À la « Fabrique végétale » on cultive la diversité
Non, grande culture ne veut pas forcément dire grande exploitation, culture intensive, industrialisation, circuit long, et par voie de conséquence pollutions par les pesticides, perte de biodiversité, uniformisation des paysages…
Pour s’en convaincre, il suffit de venir à la ferme de Claire et Rémi Seingier à Lumigny (77), qui conjugue production de « graines », de plantes aromatiques et médicinales, de fleurs, agroforesterie, agriculture biologique, circuit court… et où l’on se revendique « paysan ».
Bien que fils d’agriculteurs ayant passé son enfance à la ferme, Rémi Seingier n’envisageait pas de devenir lui-même agriculteur. En revanche, il voulait travailler dans le végétal et pendant plus de dix ans il exerça la profession de jardinier paysagiste. Le déclic se produisit lorsqu’il découvrit l’agroforesterie lors d’un voyage au Brésil, en 2008, et prit conscience de l’importance et de la fragilité des sols fertiles vis-à-vis des enjeux alimentaires, ce qui le poussa à parfaire ses connaissances théoriques par une troisième année de licence de biologie du végétal, à envisager de prendre la suite de ses parents et à concevoir un plan agroforestier. C’est ainsi qu’une parcelle de 38 ha mise à disposition par Terre de liens fut plantée en 2015.
L’agroforesterie : cultiver les différentes strates végétales
Il s’agit d’intégrer plusieurs strates végétales au sein du système de production agricole : annuelles, arbustives, arborescentes. L’arbre, associé à la couverture des sols est une ressource et un outil de revalorisation des milieux, dont les impacts sont positifs sur les enjeux liés aux changements climatiques, à l’appauvrissement de la biodiversité et à la gestion de la qualité des eaux.

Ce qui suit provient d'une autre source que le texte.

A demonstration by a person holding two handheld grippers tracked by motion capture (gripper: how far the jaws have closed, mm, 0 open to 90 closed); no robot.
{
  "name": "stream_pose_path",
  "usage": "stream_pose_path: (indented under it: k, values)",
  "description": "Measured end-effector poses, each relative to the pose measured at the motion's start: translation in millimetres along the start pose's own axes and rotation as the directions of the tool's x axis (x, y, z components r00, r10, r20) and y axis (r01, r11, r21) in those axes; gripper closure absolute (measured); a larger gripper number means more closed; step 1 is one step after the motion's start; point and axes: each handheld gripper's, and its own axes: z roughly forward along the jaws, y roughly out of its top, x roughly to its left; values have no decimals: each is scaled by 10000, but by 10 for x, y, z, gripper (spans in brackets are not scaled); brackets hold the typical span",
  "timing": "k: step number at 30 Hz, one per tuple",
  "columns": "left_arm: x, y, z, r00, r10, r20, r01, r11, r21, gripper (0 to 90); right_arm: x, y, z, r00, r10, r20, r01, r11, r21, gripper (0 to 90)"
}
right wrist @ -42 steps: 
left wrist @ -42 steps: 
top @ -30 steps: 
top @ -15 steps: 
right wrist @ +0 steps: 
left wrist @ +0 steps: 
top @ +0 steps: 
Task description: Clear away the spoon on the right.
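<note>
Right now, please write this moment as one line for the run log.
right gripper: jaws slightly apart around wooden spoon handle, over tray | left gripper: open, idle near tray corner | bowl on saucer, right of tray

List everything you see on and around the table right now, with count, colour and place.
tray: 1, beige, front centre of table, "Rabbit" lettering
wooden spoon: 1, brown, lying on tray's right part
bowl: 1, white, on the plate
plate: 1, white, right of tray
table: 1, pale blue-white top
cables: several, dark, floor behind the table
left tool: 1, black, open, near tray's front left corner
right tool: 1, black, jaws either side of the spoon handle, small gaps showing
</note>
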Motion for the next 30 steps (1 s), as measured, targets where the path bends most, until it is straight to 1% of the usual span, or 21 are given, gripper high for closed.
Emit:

Rémi a désormais le projet de passer à 20 ha supplémentaires en agroforesterie.
La fabrique végétale
A eux deux, Rémi et Claire disposent en fermage de 125 ha qu’ils cultivent en totalité en agriculture biologique, Rémi cultive 100 ha (dont les 38 ha de Terre de liens en agroforesterie) en grandes cultures, Claire dispose de 25 ha pour les plantes aromatiques et médicinales, 3 ha sont cultivés en fleurs, les 22 ha restants étant intégrés dans la rotation grandes cultures : céréales (cinq espèces différentes), oléagineux (colza, tournesol, chanvre), protéagineux (lentilles, pois). Entre également dans la rotation la culture de pommes de terre de plein champ.

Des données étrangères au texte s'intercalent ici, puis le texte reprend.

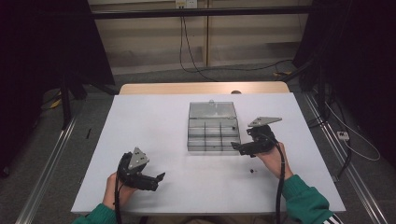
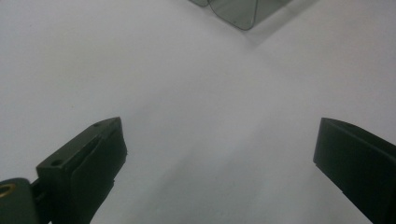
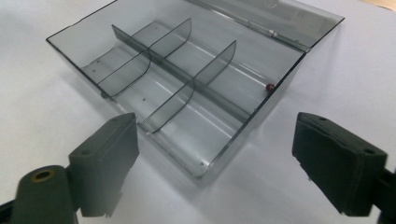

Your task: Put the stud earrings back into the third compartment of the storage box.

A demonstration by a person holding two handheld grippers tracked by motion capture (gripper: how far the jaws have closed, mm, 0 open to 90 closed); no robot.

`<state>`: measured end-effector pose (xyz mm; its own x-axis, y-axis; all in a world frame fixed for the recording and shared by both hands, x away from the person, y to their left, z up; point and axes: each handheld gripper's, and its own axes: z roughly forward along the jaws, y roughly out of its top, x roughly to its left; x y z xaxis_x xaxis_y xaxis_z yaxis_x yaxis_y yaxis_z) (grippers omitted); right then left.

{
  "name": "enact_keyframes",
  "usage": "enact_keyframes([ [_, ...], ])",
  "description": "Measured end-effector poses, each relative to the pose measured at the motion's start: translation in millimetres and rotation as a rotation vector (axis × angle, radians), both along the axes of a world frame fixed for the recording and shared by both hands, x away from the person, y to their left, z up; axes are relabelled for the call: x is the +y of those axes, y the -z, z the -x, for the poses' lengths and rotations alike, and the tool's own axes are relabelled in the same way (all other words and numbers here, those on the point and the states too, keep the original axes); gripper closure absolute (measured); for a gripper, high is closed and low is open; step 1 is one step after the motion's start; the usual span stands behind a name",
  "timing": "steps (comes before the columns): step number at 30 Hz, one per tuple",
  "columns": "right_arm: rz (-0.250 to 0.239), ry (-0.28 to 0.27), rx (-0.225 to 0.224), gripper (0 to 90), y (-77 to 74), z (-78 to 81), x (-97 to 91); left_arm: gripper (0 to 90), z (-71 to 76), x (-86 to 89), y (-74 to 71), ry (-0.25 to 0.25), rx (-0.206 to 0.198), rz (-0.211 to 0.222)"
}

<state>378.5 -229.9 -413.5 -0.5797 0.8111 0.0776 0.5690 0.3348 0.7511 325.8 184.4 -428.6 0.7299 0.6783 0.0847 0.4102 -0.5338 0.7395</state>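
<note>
nowhere legible writing on clear box point(image 3: 187, 93); right tool point(image 3: 215, 163) open beside it

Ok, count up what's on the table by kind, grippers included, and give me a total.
Grippers: 2, the left gripper and the right gripper, both open
Clear divided box: 1, lid open
Small dark pieces: 2, the bead in the box and the loose piece on the table
Total: 5
</note>
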Motion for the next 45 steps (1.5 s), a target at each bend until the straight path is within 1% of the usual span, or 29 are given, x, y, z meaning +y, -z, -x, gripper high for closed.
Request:
enact_keyframes([
  [6, -0.006, -0.023, 0.006, 9.0, 0.1, 9.5, -5.9, 2.1, 0.0, 0.4, -0.2, 0.0, -0.001, 0.001],
  [7, -0.009, -0.023, 0.014, 7.9, 0.3, 11.7, -6.6, 2.1, 0.1, 0.4, -0.3, 0.0, -0.001, 0.001],
  [9, -0.002, -0.031, 0.016, 5.9, 0.9, 15.9, -8.3, 2.1, 0.1, 0.2, -0.3, 0.001, -0.002, 0.002],
  [11, -0.01, -0.038, 0.02, 4.7, 1.3, 20.1, -9.9, 2.1, 0.1, 0.0, -0.2, 0.001, -0.002, 0.003],
  [12, -0.003, -0.037, 0.017, 4.1, 0.9, 22.0, -10.8, 2.1, 0.0, -0.1, -0.2, 0.001, -0.002, 0.003],
  [14, -0.013, -0.041, 0.016, 3.0, 0.3, 25.4, -12.8, 2.1, 0.1, -0.2, -0.2, 0.002, -0.003, 0.002],
  [17, -0.011, -0.048, 0.019, 1.3, 0.7, 30.0, -14.9, 2.1, 0.1, -0.3, -0.2, 0.001, -0.002, 0.003],
  [21, 0.006, -0.067, 0.02, 0.8, 3.3, 36.4, -16.5, 2.1, 0.0, -0.2, -0.2, 0.002, -0.002, 0.002],
  [25, 0.008, -0.074, 0.02, 0.6, 4.1, 42.1, -17.5, 2.1, 0.0, -0.3, -0.3, 0.002, -0.004, 0.002],
  [27, 0.006, -0.079, 0.02, 0.0, 4.8, 44.4, -18.3, 2.1, 0.2, -0.3, -0.5, 0.003, -0.005, 0.003],
  [29, -0.013, -0.083, 0.032, 0.0, 5.8, 46.5, -19.3, 2.1, 0.1, -0.4, -0.5, 0.001, -0.005, 0.002],
  [31, -0.005, -0.088, 0.03, 0.0, 5.9, 49.4, -19.5, 2.1, 0.2, -0.3, -0.6, 0.002, -0.005, 0.002],
  [35, -0.011, -0.101, 0.032, 0.0, 5.9, 55.5, -20.5, 2.1, 0.0, -0.6, -0.5, 0.002, -0.006, 0.002],
  [38, -0.016, -0.109, 0.045, 0.0, 6.8, 58.6, -21.2, 2.1, 0.1, -1.1, -0.6, 0.003, -0.006, 0.001],
  [45, -0.02, -0.11, 0.05, 0.0, 8.1, 63.3, -24.6, 2.1, -0.2, -0.7, -0.5, 0.003, -0.006, 0.001],
])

Alimentation locale, circuit court
La ferme possède une presse à huile et fabrique des huiles de tournesol, colza, chanvre. Les céréales sont transformées en farine dans un moulin situé à 10 km de la ferme, qui sera prochainement équipée de son propre moulin. Claire a son alambic pour faire ses huiles essentielles et hydrolats. Toute la gamme de produits est vendue en vente directe ou en circuit court avec au plus un seul intermédiaire entre la ferme et le consommateur. Seules les productions comme le soja et le pois fourrager participant à l’assolement sont vendues en coopératives.
L’annonce déposée proposant 3 ha à un maraîcher de façon à compléter la gamme de produits vendus n’a pas encore trouvé preneur, pour des raisons liées à la difficulté de trouver un logement.

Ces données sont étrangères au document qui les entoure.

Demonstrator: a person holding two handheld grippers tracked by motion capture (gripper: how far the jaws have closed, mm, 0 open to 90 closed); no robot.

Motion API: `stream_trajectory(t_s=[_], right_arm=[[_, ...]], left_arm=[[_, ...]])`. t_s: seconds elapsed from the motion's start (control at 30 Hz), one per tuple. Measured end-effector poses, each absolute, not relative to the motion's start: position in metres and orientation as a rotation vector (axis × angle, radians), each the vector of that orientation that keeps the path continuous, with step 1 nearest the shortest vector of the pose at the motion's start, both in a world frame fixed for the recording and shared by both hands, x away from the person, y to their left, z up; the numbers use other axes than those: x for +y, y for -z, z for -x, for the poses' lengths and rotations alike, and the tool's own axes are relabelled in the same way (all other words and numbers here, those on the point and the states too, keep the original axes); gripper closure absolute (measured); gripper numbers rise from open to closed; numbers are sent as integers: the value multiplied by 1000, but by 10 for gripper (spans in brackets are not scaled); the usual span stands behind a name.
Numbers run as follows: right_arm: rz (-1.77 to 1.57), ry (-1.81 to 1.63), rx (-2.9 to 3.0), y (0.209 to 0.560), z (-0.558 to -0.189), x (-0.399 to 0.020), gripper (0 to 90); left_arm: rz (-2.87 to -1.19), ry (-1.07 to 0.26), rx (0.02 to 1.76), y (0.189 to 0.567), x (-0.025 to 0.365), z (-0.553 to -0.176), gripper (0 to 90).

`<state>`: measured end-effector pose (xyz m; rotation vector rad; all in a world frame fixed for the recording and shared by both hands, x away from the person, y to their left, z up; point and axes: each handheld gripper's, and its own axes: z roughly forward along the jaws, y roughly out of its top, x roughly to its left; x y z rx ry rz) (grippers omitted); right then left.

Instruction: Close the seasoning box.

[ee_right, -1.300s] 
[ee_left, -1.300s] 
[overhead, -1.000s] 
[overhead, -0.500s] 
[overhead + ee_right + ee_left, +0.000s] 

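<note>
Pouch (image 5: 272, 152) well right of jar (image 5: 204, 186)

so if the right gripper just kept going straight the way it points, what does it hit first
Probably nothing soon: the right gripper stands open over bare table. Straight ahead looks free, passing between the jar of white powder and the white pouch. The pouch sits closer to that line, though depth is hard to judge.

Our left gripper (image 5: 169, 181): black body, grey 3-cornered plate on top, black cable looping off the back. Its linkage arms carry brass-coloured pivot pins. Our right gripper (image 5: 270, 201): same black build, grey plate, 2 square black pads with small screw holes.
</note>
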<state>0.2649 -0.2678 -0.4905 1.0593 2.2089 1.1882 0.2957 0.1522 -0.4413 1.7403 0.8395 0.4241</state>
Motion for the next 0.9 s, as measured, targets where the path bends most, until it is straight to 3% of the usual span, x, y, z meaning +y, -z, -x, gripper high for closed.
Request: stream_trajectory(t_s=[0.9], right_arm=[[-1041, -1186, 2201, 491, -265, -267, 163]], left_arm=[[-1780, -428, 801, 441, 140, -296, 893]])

Le souci du sol, du terroir, des paysages et autres impacts
Rémi Seingier n’oriente pas ses choix uniquement sur des critères de production, mais aussi en fonction de leur impact sur les paysages, les sols, la biodiversité, le bilan carbone. Alors il expérimente, recherche les bonnes associations.
Il prouve qu’une ferme de 125 ha a une viabilité économique et peut faire travailler plus de monde qu’une entreprise agricole plus grande. A ceux qui veulent s’installer en agriculture biologique il lance le message « Restez en Île-de-France, vous y avez une mission à remplir ».